- EXERCISE OBJECTIVE
Write out, word for word, only the data from its first line to the line containing "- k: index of".

*** DATA TO EXAMINE Section Begins ***

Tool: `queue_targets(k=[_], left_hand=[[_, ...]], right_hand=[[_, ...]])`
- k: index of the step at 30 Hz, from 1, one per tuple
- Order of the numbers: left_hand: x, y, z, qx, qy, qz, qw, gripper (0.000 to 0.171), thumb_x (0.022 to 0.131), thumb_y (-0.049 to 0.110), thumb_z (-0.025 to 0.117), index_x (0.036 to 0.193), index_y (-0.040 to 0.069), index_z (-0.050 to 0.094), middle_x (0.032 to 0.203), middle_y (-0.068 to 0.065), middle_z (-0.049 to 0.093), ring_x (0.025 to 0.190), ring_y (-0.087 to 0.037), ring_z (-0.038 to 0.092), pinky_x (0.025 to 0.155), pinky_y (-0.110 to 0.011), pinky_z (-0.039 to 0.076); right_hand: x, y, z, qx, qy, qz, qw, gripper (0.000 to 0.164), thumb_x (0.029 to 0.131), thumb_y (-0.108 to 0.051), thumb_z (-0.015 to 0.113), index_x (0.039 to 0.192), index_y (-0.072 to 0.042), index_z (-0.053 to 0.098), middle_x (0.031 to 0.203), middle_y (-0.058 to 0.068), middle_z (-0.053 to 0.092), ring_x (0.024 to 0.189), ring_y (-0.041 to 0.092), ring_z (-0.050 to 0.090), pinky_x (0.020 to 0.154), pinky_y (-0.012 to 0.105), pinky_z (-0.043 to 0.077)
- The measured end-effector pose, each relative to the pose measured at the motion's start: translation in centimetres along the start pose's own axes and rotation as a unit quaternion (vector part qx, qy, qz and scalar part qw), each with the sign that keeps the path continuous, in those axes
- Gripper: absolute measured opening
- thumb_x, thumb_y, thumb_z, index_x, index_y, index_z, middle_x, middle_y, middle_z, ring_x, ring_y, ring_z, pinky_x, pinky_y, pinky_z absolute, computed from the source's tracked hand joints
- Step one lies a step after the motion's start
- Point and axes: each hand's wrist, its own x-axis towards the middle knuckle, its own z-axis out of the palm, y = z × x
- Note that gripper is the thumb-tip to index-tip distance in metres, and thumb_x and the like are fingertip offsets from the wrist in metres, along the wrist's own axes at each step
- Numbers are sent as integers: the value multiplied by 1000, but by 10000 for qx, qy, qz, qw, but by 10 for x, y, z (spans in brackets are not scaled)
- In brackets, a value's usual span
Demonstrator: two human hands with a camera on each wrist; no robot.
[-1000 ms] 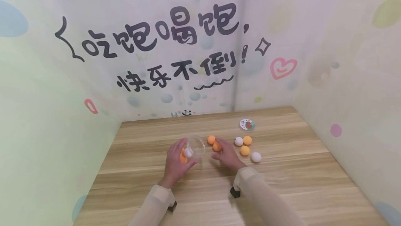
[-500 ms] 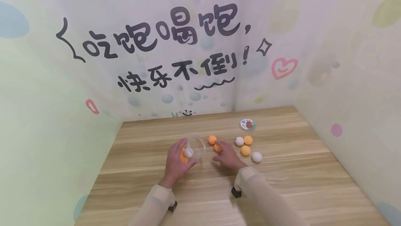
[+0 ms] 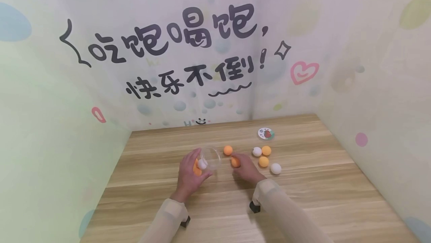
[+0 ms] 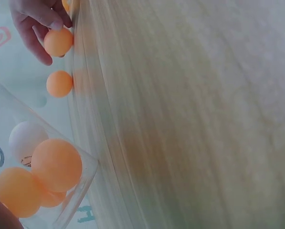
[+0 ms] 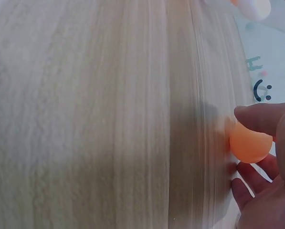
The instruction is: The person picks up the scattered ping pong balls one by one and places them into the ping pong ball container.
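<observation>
My left hand (image 3: 189,174) grips a clear plastic jar (image 3: 220,157) lying tipped on its side, mouth toward the right. Through its wall in the left wrist view show a white ping-pong ball (image 4: 24,143) and several orange ones (image 4: 57,164). To the right of the jar, my right hand (image 3: 248,168) has thumb and fingers around an orange ping-pong ball (image 5: 250,143) at the tabletop. Part of that ball is hidden by the hand. Another orange ball (image 3: 228,150) lies just behind it, between jar and hand.
Right of my right hand lie two white balls (image 3: 275,168) and two yellow-orange balls (image 3: 263,161). A round printed lid (image 3: 266,134) rests farther back on the wooden table (image 3: 151,198). Printed walls (image 3: 168,112) enclose the back and both sides.
The right hand has drawn one orange ball slightly toward the person and to the right, apart from the other orange ball. Left hand and jar stay put.
</observation>
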Motion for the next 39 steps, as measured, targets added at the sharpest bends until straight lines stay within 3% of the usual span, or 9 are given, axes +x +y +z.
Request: queue_targets(k=[8, 13, 22, 26, 30, 33, 39], left_hand=[[0, -2, 1, 27, 116, 18, 9999, 96, 60, 29, 94, 140, 6, 47, 139, -8, 51, 126, -30, 46, 102, -55, 34], [0, -2, 1, -26, 131, -5, 9999, 96, 60, 29, 94, 140, 5, 47, 139, -9, 51, 126, -30, 45, 103, -55, 33], [-1, -4, 1, -196, 221, -99, 9995, 97, 58, 26, 95, 142, 8, 47, 138, -10, 52, 125, -30, 46, 105, -53, 32], [-2, -4, 0, -223, 185, -214, 9994, 97, 60, 27, 94, 143, 11, 45, 138, -9, 51, 125, -31, 45, 104, -53, 32], [-3, -5, 1, -222, 203, -329, 9990, 97, 60, 27, 94, 142, 9, 46, 138, -10, 51, 125, -31, 45, 104, -52, 33], [-3, -6, 1, -245, 266, -335, 9988, 96, 60, 24, 94, 141, 6, 47, 137, -11, 51, 125, -32, 46, 104, -52, 33], [-2, -5, 0, -323, 333, -370, 9982, 95, 60, 22, 94, 142, 10, 47, 136, -12, 52, 124, -34, 46, 104, -51, 34]], right_hand=[[-1, 2, -1, -207, 36, -199, 9996, 48, 75, 10, 65, 122, 8, 60, 119, 22, 63, 115, 39, 55, 101, 53, 40], [-3, 2, -3, -225, -79, 105, 9997, 48, 70, 10, 66, 118, 6, 63, 119, 21, 63, 115, 39, 55, 101, 52, 41], [-4, 3, -3, -74, -85, 471, 9988, 45, 75, 3, 69, 119, 1, 64, 121, 17, 63, 116, 35, 55, 100, 51, 42], [-4, 1, -2, 106, -75, 684, 9976, 48, 77, -1, 71, 124, 1, 61, 122, 16, 62, 115, 33, 55, 100, 50, 42], [-4, -3, -1, 444, -7, 833, 9955, 51, 79, -5, 72, 128, 1, 56, 115, 14, 64, 102, 28, 59, 90, 46, 48], [-4, -8, 1, 732, 110, 830, 9938, 48, 82, -8, 71, 127, 0, 56, 112, 12, 64, 97, 25, 60, 84, 43, 50], [-3, -20, 3, 1171, 478, 791, 9888, 41, 87, -14, 71, 124, -3, 60, 116, 9, 65, 99, 23, 60, 85, 42, 50]])
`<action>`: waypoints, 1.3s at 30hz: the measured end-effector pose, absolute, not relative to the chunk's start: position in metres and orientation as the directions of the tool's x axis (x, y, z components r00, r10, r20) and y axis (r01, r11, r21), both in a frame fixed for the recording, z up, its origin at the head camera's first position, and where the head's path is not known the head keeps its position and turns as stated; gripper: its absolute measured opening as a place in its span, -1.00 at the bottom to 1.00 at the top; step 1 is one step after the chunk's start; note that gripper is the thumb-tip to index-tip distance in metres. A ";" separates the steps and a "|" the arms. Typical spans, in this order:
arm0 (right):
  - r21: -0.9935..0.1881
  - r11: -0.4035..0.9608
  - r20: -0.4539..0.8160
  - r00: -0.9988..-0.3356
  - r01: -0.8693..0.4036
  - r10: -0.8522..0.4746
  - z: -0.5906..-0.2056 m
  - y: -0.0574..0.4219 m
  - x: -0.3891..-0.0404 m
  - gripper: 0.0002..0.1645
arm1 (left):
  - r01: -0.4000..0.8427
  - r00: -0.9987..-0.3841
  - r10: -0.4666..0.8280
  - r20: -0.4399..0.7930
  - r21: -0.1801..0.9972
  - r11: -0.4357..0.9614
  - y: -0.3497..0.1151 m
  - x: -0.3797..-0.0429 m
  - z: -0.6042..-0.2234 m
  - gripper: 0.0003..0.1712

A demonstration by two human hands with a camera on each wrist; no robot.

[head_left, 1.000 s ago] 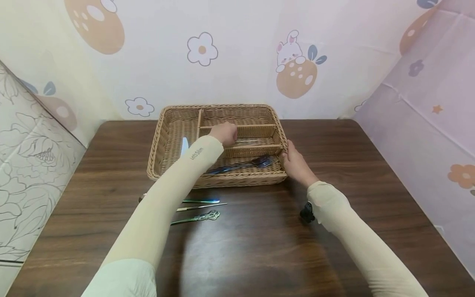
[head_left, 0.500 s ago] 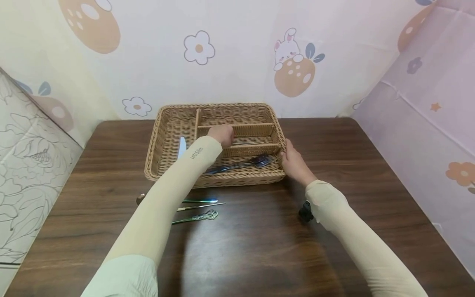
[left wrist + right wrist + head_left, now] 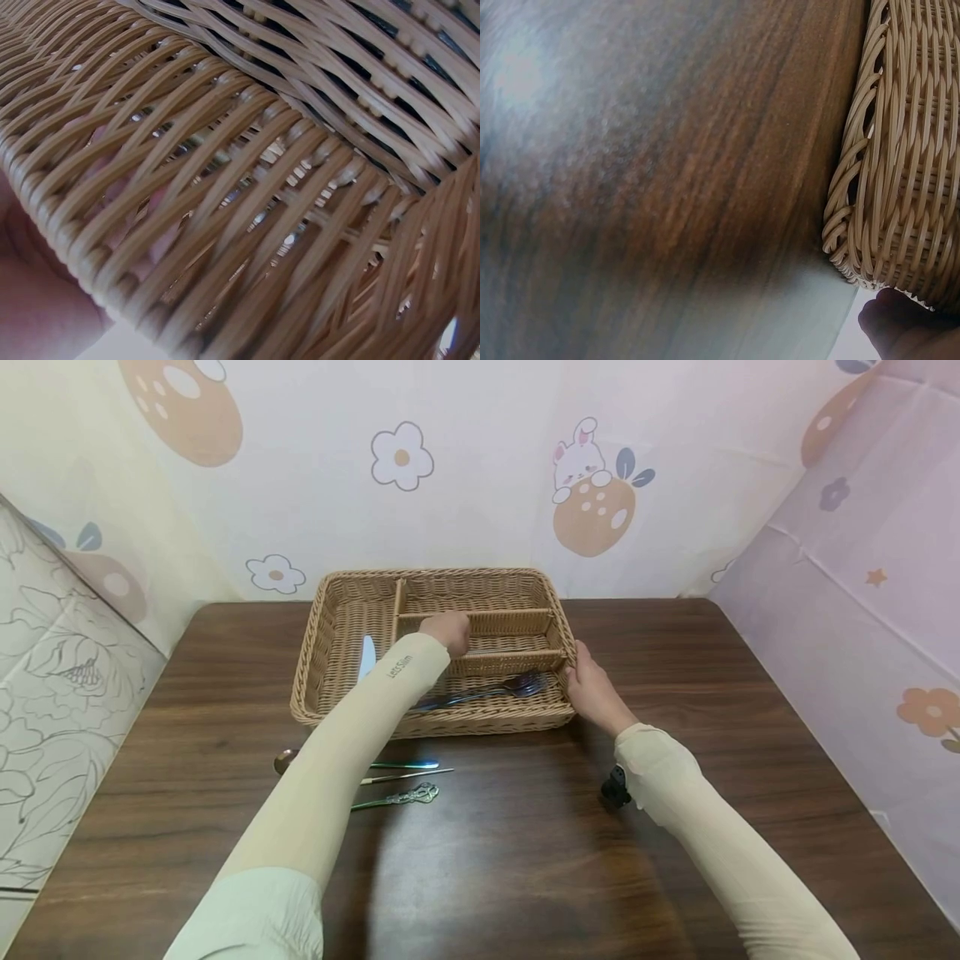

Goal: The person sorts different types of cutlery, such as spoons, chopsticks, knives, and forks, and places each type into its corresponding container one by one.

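Note:
A wicker basket (image 3: pixel 480 722) with compartments stands at the back of the table. My left hand (image 3: pixel 448 633) reaches into its middle compartment, fingers turned down and mostly hidden by the hand and divider. Just beside it a thin shiny sliver shows; whether I hold it is unclear. In the left wrist view, woven wicker (image 3: pixel 225 187) covers most of the picture, with part of the hand at the left edge. My right hand (image 3: pixel 595 689) grips the basket's right side near the front corner. A dark blue fork (image 3: pixel 525 685) lies in the front compartment.
A pale knife blade (image 3: pixel 367 655) sits in the left compartment. In front of the basket, partly under my left arm, lie a green-blue handle (image 3: pixel 408 765), a thin cream-and-metal stick (image 3: pixel 408 776), an ornate green handle (image 3: pixel 416 794) and a brown rounded end (image 3: pixel 283 762).
The thin silver pieces seen right of my left hand in the middle compartment are now mostly out of sight. Both hands stay nearly in place; the head view has shifted slightly.

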State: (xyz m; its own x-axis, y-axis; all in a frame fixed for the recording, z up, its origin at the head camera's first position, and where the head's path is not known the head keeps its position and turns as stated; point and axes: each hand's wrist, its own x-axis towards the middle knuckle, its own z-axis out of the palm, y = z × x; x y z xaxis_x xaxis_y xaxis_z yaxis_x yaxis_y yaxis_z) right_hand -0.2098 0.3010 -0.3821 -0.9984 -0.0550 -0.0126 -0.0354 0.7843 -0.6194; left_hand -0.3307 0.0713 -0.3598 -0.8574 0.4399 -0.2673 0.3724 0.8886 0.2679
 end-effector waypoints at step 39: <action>-0.609 0.792 -0.011 -0.997 -0.050 -0.072 -0.379 0.300 -0.209 -0.35 | 0.321 -0.938 0.347 0.005 0.391 0.863 -0.086 -0.309 -0.297 -0.57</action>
State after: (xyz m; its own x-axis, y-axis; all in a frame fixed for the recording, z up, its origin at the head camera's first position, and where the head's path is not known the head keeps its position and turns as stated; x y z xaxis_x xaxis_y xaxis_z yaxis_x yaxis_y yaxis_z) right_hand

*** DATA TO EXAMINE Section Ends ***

- SOLUTION BELOW
Tool: `queue_targets(k=[_], left_hand=[[_, ...]], right_hand=[[_, ...]])`
- k: index of the step at 30 Hz, from 1, one per tuple

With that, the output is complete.